**Try it:** Beginning with the line below that contains "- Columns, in" and ending with the line that contains "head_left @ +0", retype every line exactly. Pictures are not copied.

══ Records supplied

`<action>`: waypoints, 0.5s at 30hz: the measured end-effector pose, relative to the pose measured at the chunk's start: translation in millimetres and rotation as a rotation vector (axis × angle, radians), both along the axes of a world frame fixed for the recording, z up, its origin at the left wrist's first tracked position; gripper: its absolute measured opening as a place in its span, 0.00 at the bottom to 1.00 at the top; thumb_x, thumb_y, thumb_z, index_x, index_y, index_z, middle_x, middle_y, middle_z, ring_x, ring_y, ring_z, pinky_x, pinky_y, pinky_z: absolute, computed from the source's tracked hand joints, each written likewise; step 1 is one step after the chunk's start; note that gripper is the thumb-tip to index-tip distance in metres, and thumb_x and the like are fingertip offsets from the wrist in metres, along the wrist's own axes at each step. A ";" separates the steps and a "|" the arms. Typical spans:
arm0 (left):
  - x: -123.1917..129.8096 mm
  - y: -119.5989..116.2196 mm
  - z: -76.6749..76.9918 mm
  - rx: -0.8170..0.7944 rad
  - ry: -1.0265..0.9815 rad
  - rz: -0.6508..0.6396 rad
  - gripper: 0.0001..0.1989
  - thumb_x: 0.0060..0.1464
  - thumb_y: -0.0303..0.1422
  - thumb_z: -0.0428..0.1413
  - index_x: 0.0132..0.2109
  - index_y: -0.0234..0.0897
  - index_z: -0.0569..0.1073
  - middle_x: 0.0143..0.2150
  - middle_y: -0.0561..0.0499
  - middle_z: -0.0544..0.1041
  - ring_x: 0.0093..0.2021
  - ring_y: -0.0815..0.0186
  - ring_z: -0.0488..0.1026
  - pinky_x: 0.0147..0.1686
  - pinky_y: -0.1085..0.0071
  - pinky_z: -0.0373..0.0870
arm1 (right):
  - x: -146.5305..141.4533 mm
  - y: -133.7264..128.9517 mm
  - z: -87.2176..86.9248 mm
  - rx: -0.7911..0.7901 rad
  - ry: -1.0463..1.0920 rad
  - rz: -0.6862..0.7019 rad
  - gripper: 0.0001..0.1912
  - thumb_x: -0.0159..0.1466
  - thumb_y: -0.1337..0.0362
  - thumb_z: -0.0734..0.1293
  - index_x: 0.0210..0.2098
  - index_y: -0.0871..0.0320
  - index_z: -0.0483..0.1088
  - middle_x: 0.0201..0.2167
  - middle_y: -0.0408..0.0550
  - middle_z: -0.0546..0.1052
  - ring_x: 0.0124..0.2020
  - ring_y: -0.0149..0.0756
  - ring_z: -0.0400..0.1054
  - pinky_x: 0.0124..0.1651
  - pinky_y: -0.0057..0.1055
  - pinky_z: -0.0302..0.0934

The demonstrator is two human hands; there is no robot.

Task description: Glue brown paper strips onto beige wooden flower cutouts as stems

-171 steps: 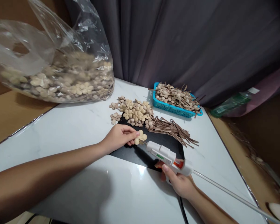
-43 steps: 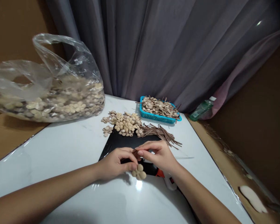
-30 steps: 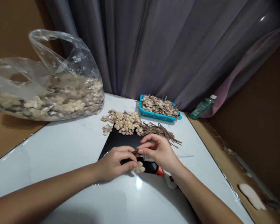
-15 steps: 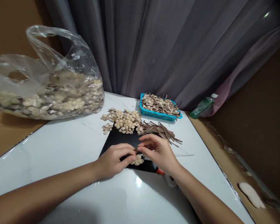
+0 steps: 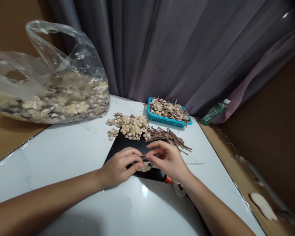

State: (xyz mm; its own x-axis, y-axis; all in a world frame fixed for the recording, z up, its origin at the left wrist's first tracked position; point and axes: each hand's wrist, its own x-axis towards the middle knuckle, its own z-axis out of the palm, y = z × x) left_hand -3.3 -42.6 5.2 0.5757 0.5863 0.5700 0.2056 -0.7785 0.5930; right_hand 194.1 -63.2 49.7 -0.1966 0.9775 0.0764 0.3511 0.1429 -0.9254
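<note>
My left hand is closed, its fingers on one end of a short, thin brown strip. The other end sits in a pinch between the thumb and fingertips of my right hand. Just below the strip is a cream flower, close to my left thumb and partly covered; I cannot tell whether the thumb touches it. Under my right wrist lies a white and orange glue gun, mostly hidden. Both hands are over a black mat.
Beyond the hands lie a heap of cream and grey flowers and a bundle of brown strips. Behind them stands a blue basket full of flowers with strips. A clear bag of flowers is at left, a green bottle at right.
More of the brown strip shows between my fingertips, and it lies more level. My hands stay in nearly the same place; the view has shifted slightly.
</note>
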 end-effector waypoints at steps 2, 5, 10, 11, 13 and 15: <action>0.2 0.1 0.3 -0.014 -0.007 0.007 0.05 0.56 0.25 0.53 0.37 0.34 0.74 0.40 0.47 0.73 0.41 0.67 0.71 0.44 0.73 0.68 | 1.2 2.7 -0.3 -0.046 0.068 -0.009 0.11 0.55 0.65 0.69 0.39 0.56 0.70 0.27 0.42 0.78 0.25 0.29 0.70 0.28 0.25 0.66; -0.1 0.3 0.6 -0.030 -0.030 0.037 0.05 0.56 0.25 0.53 0.38 0.34 0.74 0.41 0.46 0.73 0.42 0.67 0.72 0.43 0.74 0.69 | 4.8 8.4 -0.2 -0.157 0.219 -0.034 0.12 0.53 0.65 0.71 0.37 0.57 0.69 0.23 0.40 0.75 0.21 0.26 0.67 0.23 0.24 0.66; -0.8 1.7 -0.3 -0.025 -0.071 0.062 0.06 0.55 0.25 0.55 0.37 0.35 0.77 0.45 0.45 0.73 0.45 0.65 0.73 0.47 0.73 0.70 | 13.2 17.3 -1.1 -0.244 0.400 -0.120 0.15 0.48 0.66 0.73 0.35 0.59 0.69 0.22 0.40 0.75 0.22 0.28 0.68 0.19 0.20 0.65; -0.8 2.0 -0.6 -0.025 -0.083 0.064 0.06 0.55 0.25 0.55 0.37 0.35 0.77 0.46 0.45 0.73 0.44 0.65 0.74 0.46 0.73 0.70 | 14.5 18.3 -1.7 -0.255 0.420 -0.131 0.16 0.48 0.67 0.74 0.35 0.59 0.69 0.22 0.40 0.75 0.23 0.28 0.68 0.19 0.20 0.65; -0.6 2.3 -0.9 -0.023 -0.106 0.065 0.06 0.55 0.26 0.56 0.36 0.34 0.78 0.48 0.44 0.73 0.42 0.67 0.75 0.45 0.73 0.71 | 16.3 19.5 -2.8 -0.280 0.451 -0.143 0.16 0.48 0.66 0.74 0.35 0.59 0.69 0.22 0.41 0.75 0.23 0.28 0.68 0.18 0.20 0.65; -0.1 2.4 -1.1 -0.018 -0.119 0.063 0.06 0.55 0.26 0.56 0.36 0.34 0.78 0.49 0.43 0.73 0.40 0.67 0.76 0.45 0.73 0.72 | 17.0 20.0 -3.6 -0.303 0.473 -0.154 0.17 0.47 0.66 0.75 0.35 0.59 0.69 0.22 0.40 0.75 0.23 0.28 0.69 0.18 0.20 0.66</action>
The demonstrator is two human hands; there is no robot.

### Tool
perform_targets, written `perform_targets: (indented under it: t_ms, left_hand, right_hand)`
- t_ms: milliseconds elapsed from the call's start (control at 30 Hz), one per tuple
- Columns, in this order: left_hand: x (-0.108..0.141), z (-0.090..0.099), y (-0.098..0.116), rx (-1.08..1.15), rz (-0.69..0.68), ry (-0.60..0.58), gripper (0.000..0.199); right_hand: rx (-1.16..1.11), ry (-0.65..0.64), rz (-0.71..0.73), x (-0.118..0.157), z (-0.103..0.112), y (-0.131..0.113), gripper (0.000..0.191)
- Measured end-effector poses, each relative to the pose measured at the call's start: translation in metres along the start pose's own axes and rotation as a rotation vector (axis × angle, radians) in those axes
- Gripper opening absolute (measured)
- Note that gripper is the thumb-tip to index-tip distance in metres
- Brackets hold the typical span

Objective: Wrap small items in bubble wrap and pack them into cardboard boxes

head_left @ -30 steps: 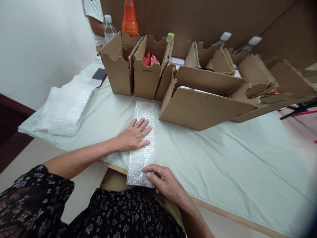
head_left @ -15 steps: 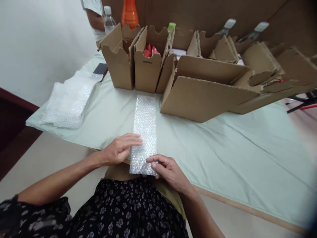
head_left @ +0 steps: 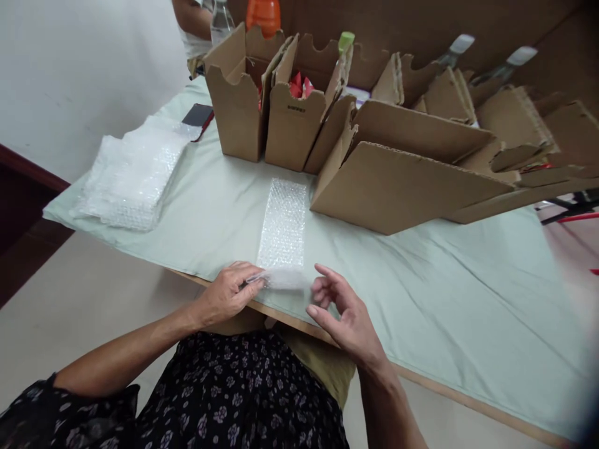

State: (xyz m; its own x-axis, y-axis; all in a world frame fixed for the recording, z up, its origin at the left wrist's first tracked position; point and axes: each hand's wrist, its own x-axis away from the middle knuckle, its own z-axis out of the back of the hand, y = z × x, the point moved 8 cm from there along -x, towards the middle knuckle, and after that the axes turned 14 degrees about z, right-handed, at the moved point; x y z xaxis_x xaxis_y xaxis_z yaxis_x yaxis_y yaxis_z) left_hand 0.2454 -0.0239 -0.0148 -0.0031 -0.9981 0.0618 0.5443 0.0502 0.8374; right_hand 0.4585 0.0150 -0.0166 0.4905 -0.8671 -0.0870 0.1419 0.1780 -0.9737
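A narrow strip of bubble wrap (head_left: 283,224) lies on the pale green cloth, its near end folded up over itself and slightly blurred. My left hand (head_left: 229,293) pinches the left edge of that fold between thumb and fingers, at the table's front edge. Just right of the fold, my right hand (head_left: 341,312) is held with thumb and fingers apart, holding nothing and not touching the wrap. To the far left lies a stack of bubble wrap pieces (head_left: 133,178).
Cardboard boxes (head_left: 416,187) stand in a row along the back, some with red items inside. Behind them are bottles, one orange (head_left: 263,17). A dark flat object (head_left: 198,115) lies beside the stack. Another person's arm (head_left: 194,19) shows at the top left.
The near end of the strip, flat before, is now folded up and away from me. My left hand has taken hold of it; my right hand has let go and moved right.
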Motion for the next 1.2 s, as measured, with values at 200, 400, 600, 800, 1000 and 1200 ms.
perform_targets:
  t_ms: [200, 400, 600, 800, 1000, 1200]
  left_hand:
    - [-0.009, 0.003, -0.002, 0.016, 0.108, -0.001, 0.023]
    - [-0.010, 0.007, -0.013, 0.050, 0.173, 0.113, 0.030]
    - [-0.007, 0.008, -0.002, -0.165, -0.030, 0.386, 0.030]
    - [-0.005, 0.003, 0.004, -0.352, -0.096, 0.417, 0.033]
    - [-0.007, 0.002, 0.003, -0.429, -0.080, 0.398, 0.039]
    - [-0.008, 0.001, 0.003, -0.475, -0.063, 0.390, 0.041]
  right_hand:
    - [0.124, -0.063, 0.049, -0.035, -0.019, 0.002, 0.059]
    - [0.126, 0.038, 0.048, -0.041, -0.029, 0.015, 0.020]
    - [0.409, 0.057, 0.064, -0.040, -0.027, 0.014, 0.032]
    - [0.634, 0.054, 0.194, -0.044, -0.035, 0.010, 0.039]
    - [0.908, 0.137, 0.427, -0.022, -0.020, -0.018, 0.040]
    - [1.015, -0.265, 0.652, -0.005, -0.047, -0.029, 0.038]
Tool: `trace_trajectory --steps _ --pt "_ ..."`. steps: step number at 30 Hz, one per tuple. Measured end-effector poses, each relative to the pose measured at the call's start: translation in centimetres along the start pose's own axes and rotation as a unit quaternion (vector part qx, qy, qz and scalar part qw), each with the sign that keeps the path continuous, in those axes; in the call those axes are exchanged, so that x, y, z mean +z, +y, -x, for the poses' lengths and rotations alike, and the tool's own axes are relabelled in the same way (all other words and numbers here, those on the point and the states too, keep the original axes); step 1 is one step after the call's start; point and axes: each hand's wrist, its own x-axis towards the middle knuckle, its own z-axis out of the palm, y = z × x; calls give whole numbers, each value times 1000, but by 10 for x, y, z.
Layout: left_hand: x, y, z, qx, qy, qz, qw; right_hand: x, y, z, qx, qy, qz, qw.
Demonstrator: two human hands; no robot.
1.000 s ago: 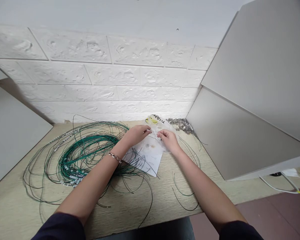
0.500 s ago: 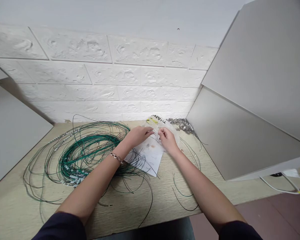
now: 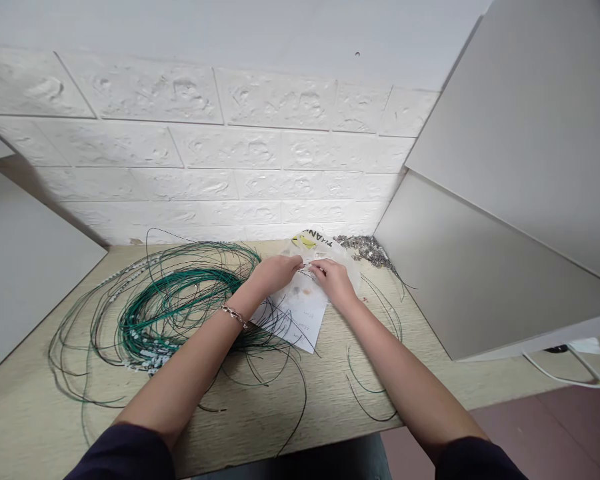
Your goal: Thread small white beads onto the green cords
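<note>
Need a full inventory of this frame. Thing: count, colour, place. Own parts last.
Wire bundle: one, green and black, table left
Connectors: many, white, on the bundle
Loose wires: several, green and black, table right
Paper: one, white, handwritten, partly under the wires
Plastic bag: one, translucent, yellow and black print, by the hands
Pile of bits: one, greyish, back right corner
Table: one, pale wood-look
Wall: one, white, brick-patterned, behind
Side panels: several, pale grey, both sides
Cable: white, far right
Floor: reddish, lower right
Bracelet: one, silvery, left wrist
Sleeves: two, dark, bottom
Left hand, right hand: over the bag, fingers pinched; anything held too small to tell
</note>
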Motion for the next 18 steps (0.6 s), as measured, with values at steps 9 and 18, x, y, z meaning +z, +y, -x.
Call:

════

**Answer to this exercise:**
- Columns, in this order: left_hand: x (-0.108..0.141), z (-0.090..0.099), y (-0.098..0.116), rx (-1.08..1.15), rz (-0.69..0.68), ry (-0.60..0.58), gripper (0.000..0.199); right_hand: rx (-1.16..1.11), ry (-0.65..0.64), rz (-0.71..0.73), x (-0.118..0.157), z (-0.103..0.112), y (-0.131..0.113), gripper (0.000..0.191)
- Measured end-effector poses, each relative to the pose measured at the call's start: translation in metres along the start pose's own axes and rotation as a rotation vector (axis × angle, radians) in those axes
- Gripper opening absolute (measured)
- Note that gripper is the thumb-tip to index-tip distance in metres
- Brackets hold the typical span

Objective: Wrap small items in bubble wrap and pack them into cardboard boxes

head_left @ -30 steps: 
head_left @ -15 steps: 
head_left @ +0 steps: 

This exercise has been answered in full.